Advise on application connectivity to PXC cluster deployed on nodes spread across two regions

Hi,
We have PXC 8.0 cluster deployed on Kubernetes as stateful set 5 with multi master on nodes spread across two regions. Separate services were created on each region to load balance the traffic across the available PXC pods in the cluster. HAProxy was also deployed on the cluster.

Can you please advise on the below?

  1. Is this recommended to create separate services in each region to allow applications connect to database within the same region?
  2. If yes, How does resiliency work in case one of the pod goes offline and comes back after say 30 mins? As the pod joins back the service in Kubernetes, does the data gets replicated automatically as part of pod startup before traffic starts routed by Kubernetes service?
  3. If not, do you recommend to have application connect to haproxy service ( as its already deployed ) so that writes are directed to only one node and resiliency is automatically taken care of ? Currently, application doesn’t have the configuration to segregate write and read operations.
  4. High SQL commits ( ~100msecs )are observed , how can I debug further ?
  5. PMM is not enabled yet, do you recommend to have it enabled on production environment?

Thank you!

Hi VithalAkunuri,

I will only comment about the PXC stuff and leave the K8s issues for someone else to reply.

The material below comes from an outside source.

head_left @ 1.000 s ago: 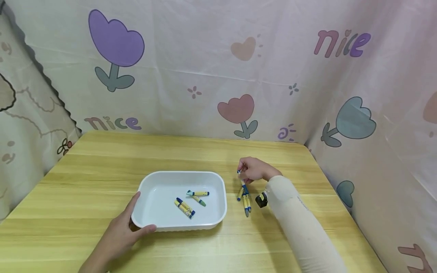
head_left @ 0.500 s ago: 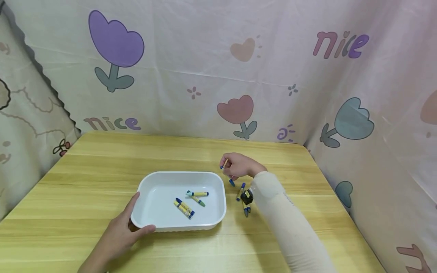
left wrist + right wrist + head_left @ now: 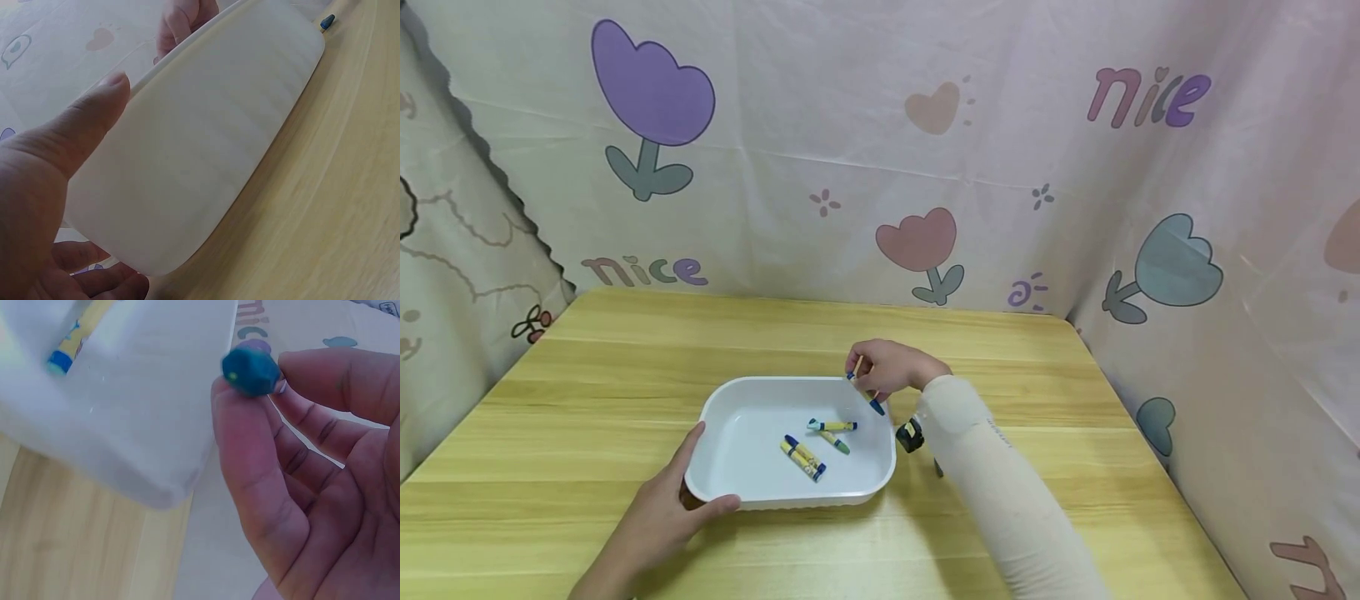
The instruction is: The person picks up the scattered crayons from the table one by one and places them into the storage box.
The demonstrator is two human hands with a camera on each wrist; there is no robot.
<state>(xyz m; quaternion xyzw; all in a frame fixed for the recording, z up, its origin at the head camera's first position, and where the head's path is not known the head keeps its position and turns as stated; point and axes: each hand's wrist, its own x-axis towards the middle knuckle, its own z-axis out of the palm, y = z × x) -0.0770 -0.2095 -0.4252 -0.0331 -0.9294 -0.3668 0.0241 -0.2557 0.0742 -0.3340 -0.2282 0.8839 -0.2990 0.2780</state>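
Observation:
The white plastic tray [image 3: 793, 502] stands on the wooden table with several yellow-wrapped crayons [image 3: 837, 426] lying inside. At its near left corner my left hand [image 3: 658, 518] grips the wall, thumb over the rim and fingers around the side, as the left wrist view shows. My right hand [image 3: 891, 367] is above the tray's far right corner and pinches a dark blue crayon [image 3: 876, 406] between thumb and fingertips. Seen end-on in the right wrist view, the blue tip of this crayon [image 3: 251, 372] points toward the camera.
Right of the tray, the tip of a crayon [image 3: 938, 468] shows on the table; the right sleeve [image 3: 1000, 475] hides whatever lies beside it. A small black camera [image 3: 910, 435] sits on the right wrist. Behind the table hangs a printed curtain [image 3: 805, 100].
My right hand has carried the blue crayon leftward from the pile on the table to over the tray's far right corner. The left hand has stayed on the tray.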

Deploying PXC in multiple regions will affect performance severely and is strongly discouraged. For reference there is a blogpost about this: https://www.percona.com/blog/how-not-to-do-mysql-high-availability-geographic-node-distribution-with-galera-based-replication-misuse/

The reason is that all nodes in the topology needs to communicate in real time (not only when write comes through) so all activity will be funneled and slowed down to the network speed. For refrence you can read more about this on this blogpost https://www.percona.com/blog/investigating-mysql-replication-latency-in-percona-xtradb-cluster/

Regards

1 Like

This is because your cluster is split between regions. The fastest you can commit is equal to the slowest latency between any 2 nodes. Put all 5 nodes into the same region, and configure haproxy to write to a single node.

To maximize PXC, you will need to make this modification. HAProxy does not understand SQL, so the app must decide. Or you can deploy ProxySQL which does understand SQL, and can route connections based on SELECT or not.

Thanks @matthewb for your reply. Can you please comment if its recommended to use Kubernetes service for application connection ?

Yes, use K8S service for application connections. The K8S service knows when/if pods restart and automatically maintains the backend mapping of IP->pod.

Thanks @matthewb

After the pod restart , does it immediately accepts the write requests ? The fact that the pod may not be in sync with other nodes of the cluster for a brief period of time , this node could be in non-primary until the replication completes?